REQUIREMENT:
Could you write out the records below exactly, without omitting a line?
[DATASET RECORDS Boundary: Start]
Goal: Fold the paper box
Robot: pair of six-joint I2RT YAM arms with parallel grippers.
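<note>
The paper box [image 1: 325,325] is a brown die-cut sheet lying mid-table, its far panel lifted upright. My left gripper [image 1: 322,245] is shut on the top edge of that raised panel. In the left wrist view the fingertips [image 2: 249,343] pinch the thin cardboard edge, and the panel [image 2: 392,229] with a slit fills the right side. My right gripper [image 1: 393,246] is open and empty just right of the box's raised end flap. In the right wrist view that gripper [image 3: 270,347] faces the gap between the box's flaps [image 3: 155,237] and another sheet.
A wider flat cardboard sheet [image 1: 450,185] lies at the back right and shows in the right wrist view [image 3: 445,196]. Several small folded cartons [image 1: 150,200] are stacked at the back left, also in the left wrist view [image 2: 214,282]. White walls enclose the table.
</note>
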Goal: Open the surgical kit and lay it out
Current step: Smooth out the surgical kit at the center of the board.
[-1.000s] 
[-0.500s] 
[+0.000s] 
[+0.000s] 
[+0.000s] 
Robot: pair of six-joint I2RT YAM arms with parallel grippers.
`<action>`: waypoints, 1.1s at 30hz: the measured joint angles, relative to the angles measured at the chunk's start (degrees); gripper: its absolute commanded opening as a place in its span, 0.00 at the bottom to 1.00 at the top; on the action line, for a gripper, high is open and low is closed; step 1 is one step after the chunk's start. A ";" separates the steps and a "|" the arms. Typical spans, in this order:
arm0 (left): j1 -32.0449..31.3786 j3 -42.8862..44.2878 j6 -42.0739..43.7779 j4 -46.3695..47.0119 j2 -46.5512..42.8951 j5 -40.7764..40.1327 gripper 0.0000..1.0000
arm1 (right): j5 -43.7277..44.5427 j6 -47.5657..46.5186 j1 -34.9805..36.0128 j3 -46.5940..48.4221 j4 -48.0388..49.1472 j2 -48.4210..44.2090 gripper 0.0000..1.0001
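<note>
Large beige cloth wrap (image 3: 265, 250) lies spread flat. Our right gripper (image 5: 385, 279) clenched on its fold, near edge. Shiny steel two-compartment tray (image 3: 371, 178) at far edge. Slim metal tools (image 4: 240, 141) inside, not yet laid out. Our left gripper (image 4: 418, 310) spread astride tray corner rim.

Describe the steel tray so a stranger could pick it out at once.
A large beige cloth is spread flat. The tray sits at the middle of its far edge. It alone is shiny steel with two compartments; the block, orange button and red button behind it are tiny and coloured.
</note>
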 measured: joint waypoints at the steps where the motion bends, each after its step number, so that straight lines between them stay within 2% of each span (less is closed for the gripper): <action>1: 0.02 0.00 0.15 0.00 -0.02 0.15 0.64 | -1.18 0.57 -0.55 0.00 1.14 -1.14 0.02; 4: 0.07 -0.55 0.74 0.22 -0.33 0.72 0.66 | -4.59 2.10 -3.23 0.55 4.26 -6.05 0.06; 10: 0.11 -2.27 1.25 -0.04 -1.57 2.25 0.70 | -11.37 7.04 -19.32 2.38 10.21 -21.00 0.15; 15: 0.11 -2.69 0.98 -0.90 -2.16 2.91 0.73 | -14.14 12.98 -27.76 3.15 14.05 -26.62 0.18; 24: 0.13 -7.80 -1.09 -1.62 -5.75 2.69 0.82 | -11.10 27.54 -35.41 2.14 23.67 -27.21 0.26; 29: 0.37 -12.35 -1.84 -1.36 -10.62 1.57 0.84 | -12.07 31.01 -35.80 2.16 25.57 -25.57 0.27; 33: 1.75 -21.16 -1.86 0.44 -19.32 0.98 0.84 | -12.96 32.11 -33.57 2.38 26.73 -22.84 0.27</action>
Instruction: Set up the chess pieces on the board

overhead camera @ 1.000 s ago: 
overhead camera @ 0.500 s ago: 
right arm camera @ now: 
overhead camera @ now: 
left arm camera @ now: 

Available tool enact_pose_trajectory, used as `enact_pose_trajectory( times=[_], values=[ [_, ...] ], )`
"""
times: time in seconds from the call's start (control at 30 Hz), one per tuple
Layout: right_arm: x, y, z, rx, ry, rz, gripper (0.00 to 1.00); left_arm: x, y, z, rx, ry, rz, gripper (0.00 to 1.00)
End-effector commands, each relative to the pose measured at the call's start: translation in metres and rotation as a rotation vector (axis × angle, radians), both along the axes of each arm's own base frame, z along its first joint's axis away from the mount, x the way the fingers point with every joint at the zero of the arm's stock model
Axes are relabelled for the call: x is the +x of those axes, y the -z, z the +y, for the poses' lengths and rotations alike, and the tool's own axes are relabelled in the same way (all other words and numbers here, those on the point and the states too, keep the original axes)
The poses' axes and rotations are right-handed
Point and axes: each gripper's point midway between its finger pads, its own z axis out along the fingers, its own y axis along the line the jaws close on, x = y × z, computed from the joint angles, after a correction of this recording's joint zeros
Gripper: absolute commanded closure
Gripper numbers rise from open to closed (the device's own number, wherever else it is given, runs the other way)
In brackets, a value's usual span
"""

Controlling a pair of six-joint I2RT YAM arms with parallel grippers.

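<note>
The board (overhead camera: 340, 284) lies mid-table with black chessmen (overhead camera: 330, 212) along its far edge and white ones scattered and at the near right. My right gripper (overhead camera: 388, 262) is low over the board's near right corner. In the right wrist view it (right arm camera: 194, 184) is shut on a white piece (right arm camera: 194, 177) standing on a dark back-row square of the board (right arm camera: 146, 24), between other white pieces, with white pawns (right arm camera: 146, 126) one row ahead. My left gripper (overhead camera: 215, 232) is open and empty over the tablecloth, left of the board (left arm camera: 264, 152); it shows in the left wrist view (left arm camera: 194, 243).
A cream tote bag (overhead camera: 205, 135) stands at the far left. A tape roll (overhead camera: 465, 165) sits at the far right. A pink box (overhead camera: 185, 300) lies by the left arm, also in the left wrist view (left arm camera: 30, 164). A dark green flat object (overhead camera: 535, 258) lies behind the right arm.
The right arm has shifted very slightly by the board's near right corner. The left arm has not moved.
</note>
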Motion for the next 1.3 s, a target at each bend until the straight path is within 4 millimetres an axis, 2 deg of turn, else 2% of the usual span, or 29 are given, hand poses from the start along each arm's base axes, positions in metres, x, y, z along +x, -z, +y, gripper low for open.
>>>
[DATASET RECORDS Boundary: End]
ANSWER TO THIS EXERCISE:
Goal: Fold the paper box
Robot: pair of six-joint I2RT YAM arms with parallel grippers.
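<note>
The paper box [image 1: 325,325] is a brown die-cut sheet lying mid-table, its far panel lifted upright. My left gripper [image 1: 322,245] is shut on the top edge of that raised panel. In the left wrist view the fingertips [image 2: 249,343] pinch the thin cardboard edge, and the panel [image 2: 392,229] with a slit fills the right side. My right gripper [image 1: 393,246] is open and empty just right of the box's raised end flap. In the right wrist view that gripper [image 3: 270,347] faces the gap between the box's flaps [image 3: 155,237] and another sheet.
A wider flat cardboard sheet [image 1: 450,185] lies at the back right and shows in the right wrist view [image 3: 445,196]. Several small folded cartons [image 1: 150,200] are stacked at the back left, also in the left wrist view [image 2: 214,282]. White walls enclose the table.
</note>
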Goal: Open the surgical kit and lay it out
Current step: Smooth out the surgical kit at the center of the board.
[-1.000s] 
[-0.500s] 
[+0.000s] 
[+0.000s] 
[+0.000s] 
Robot: pair of six-joint I2RT YAM arms with parallel grippers.
`<action>`: waypoints, 1.1s at 30hz: the measured joint angles, relative to the angles measured at the chunk's start (degrees); gripper: its absolute commanded opening as a place in its span, 0.00 at the bottom to 1.00 at the top; on the action line, for a gripper, high is open and low is closed; step 1 is one step after the chunk's start. A ";" separates the steps and a "|" the arms. Typical spans, in this order:
arm0 (left): j1 -32.0449..31.3786 j3 -42.8862..44.2878 j6 -42.0739..43.7779 j4 -46.3695..47.0119 j2 -46.5512..42.8951 j5 -40.7764..40.1327 gripper 0.0000..1.0000
arm1 (right): j5 -43.7277..44.5427 j6 -47.5657..46.5186 j1 -34.9805..36.0128 j3 -46.5940..48.4221 j4 -48.0388..49.1472 j2 -48.4210..44.2090 gripper 0.0000..1.0001
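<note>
Large beige cloth wrap (image 3: 265, 250) lies spread flat. Our right gripper (image 5: 385, 279) clenched on its fold, near edge. Shiny steel two-compartment tray (image 3: 371, 178) at far edge. Slim metal tools (image 4: 240, 141) inside, not yet laid out. Our left gripper (image 4: 418, 310) spread astride tray corner rim.

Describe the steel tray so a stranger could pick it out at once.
A large beige cloth is spread flat. The tray sits at the middle of its far edge. It alone is shiny steel with two compartments; the block, orange button and red button behind it are tiny and coloured.
</note>
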 measured: joint waypoints at the steps where the motion bends, each after its step number, so that straight lines between them stay within 2% of each span (less is closed for the gripper): <action>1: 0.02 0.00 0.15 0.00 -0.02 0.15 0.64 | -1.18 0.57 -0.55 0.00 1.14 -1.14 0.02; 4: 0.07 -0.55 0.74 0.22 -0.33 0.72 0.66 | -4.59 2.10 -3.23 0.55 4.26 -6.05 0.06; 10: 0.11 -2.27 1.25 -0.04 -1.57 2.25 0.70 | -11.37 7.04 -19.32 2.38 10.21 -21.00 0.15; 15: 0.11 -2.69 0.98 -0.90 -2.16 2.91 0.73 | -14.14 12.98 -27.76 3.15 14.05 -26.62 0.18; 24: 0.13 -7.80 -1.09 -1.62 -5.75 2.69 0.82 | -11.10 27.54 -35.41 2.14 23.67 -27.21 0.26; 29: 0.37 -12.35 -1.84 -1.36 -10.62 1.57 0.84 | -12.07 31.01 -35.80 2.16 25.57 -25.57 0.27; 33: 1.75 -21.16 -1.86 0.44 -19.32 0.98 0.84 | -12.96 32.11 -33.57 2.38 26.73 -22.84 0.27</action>
Instruction: Set up the chess pieces on the board

overhead camera @ 1.000 s ago: 
overhead camera @ 0.500 s ago: 
right arm camera @ now: 
overhead camera @ now: 
left arm camera @ now: 

Available tool enact_pose_trajectory, used as `enact_pose_trajectory( times=[_], values=[ [_, ...] ], )`
"""
times: time in seconds from the call's start (control at 30 Hz), one per tuple
Layout: right_arm: x, y, z, rx, ry, rz, gripper (0.00 to 1.00); left_arm: x, y, z, rx, ry, rz, gripper (0.00 to 1.00)
End-effector commands, each relative to the pose measured at the call's start: translation in metres and rotation as a rotation vector (axis × angle, radians), both along the axes of each arm's own base frame, z along its first joint's axis away from the mount, x the way the fingers point with every joint at the zero of the arm's stock model
Axes are relabelled for the call: x is the +x of those axes, y the -z, z the +y, for the poses' lengths and rotations alike, and the tool's own axes are relabelled in the same way (all other words and numbers here, those on the point and the states too, keep the original axes)
The poses' axes and rotations are right-handed
Point and axes: each gripper's point midway between its finger pads, its own z axis out along the fingers, its own y axis along the line the jaws close on, x = y × z, computed from the joint angles, after a correction of this recording's joint zeros
Gripper: absolute commanded closure
Gripper numbers rise from open to closed (the device's own number, wherever else it is given, runs the other way)
In brackets, a value's usual span
"""

Controlling a pair of six-joint I2RT YAM arms with parallel grippers.

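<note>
The board (overhead camera: 340, 284) lies mid-table with black chessmen (overhead camera: 330, 212) along its far edge and white ones scattered and at the near right. My right gripper (overhead camera: 388, 262) is low over the board's near right corner. In the right wrist view it (right arm camera: 194, 184) is shut on a white piece (right arm camera: 194, 177) standing on a dark back-row square of the board (right arm camera: 146, 24), between other white pieces, with white pawns (right arm camera: 146, 126) one row ahead. My left gripper (overhead camera: 215, 232) is open and empty over the tablecloth, left of the board (left arm camera: 264, 152); it shows in the left wrist view (left arm camera: 194, 243).
A cream tote bag (overhead camera: 205, 135) stands at the far left. A tape roll (overhead camera: 465, 165) sits at the far right. A pink box (overhead camera: 185, 300) lies by the left arm, also in the left wrist view (left arm camera: 30, 164). A dark green flat object (overhead camera: 535, 258) lies behind the right arm.
The right arm has shifted very slightly by the board's near right corner. The left arm has not moved.
</note>
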Motion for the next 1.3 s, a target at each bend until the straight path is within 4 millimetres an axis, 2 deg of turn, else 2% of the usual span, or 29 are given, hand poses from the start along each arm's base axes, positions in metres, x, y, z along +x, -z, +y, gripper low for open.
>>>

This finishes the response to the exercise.